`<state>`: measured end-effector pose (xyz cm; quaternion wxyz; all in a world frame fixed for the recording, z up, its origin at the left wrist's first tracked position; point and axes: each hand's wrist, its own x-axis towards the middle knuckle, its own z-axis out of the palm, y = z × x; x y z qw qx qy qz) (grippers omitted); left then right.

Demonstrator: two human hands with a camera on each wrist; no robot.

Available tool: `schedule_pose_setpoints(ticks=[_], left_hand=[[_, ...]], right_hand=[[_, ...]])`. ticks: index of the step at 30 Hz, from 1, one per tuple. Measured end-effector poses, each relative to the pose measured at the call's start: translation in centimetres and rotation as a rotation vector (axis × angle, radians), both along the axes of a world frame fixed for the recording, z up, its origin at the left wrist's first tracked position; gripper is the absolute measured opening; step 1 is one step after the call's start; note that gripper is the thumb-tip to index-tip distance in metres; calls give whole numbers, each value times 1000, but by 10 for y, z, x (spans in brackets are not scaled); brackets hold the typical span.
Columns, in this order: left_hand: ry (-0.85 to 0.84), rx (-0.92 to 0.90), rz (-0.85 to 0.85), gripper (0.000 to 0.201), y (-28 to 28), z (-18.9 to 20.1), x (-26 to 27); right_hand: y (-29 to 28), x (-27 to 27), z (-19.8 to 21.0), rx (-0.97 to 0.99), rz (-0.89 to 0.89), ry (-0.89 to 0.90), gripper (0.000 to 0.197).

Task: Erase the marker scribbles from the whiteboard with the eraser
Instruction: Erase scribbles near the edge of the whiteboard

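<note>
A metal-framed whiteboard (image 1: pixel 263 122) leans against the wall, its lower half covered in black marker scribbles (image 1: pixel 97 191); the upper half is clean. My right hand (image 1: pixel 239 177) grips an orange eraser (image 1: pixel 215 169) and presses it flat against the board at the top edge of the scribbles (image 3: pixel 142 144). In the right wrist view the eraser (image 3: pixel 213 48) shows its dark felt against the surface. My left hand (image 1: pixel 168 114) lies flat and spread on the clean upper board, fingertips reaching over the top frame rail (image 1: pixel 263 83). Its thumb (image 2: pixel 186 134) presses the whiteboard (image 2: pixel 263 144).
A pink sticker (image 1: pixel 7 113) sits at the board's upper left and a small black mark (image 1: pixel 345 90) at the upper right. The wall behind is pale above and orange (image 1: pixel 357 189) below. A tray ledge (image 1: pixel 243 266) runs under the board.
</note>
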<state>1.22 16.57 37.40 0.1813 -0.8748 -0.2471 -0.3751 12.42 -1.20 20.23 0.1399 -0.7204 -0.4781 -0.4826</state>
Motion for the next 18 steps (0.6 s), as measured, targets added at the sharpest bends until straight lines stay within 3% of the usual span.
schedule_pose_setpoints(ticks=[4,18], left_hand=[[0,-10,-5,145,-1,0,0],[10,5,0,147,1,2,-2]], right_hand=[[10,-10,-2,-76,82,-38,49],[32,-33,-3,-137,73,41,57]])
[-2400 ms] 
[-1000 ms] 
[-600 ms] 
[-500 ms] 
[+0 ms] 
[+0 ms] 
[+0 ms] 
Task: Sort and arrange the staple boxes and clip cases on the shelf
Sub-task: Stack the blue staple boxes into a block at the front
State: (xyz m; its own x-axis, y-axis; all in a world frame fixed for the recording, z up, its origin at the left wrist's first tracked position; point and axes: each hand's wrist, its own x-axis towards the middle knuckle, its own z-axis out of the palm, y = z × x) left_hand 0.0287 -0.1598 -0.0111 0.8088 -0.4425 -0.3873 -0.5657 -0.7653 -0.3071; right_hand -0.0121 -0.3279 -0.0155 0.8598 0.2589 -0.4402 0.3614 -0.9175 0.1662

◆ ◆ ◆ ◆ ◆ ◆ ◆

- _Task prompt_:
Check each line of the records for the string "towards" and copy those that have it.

- _Solved exercise_:
`<state>`: measured end-effector pose (xyz cm; quaternion wxyz; all in a world frame fixed for the recording, z up, its origin at the left wrist's first tracked position; point and axes: each hand's wrist, its own x-axis towards the middle knuckle, its own z-axis out of the palm, y = z × x; x y z qw qx qy qz) (grippers omitted); left then right.
State: (xyz m; its own x-axis, y-axis; all in a world frame fixed for the recording, z up, its origin at the left wrist's first tracked position; point and axes: each hand's wrist, its own x-axis towards the middle knuckle, its own z-axis out of the palm, y = z × x) left_hand 0.0287 -0.1598 -0.0111 0.8088 -0.4425 -0.3873 -0.5657 -0.7653 -0.3071; right_hand -0.0121 -0.3279 -0.0155 0.8598 0.2589 -0.4402 0.3614 -0.9175 0.1662

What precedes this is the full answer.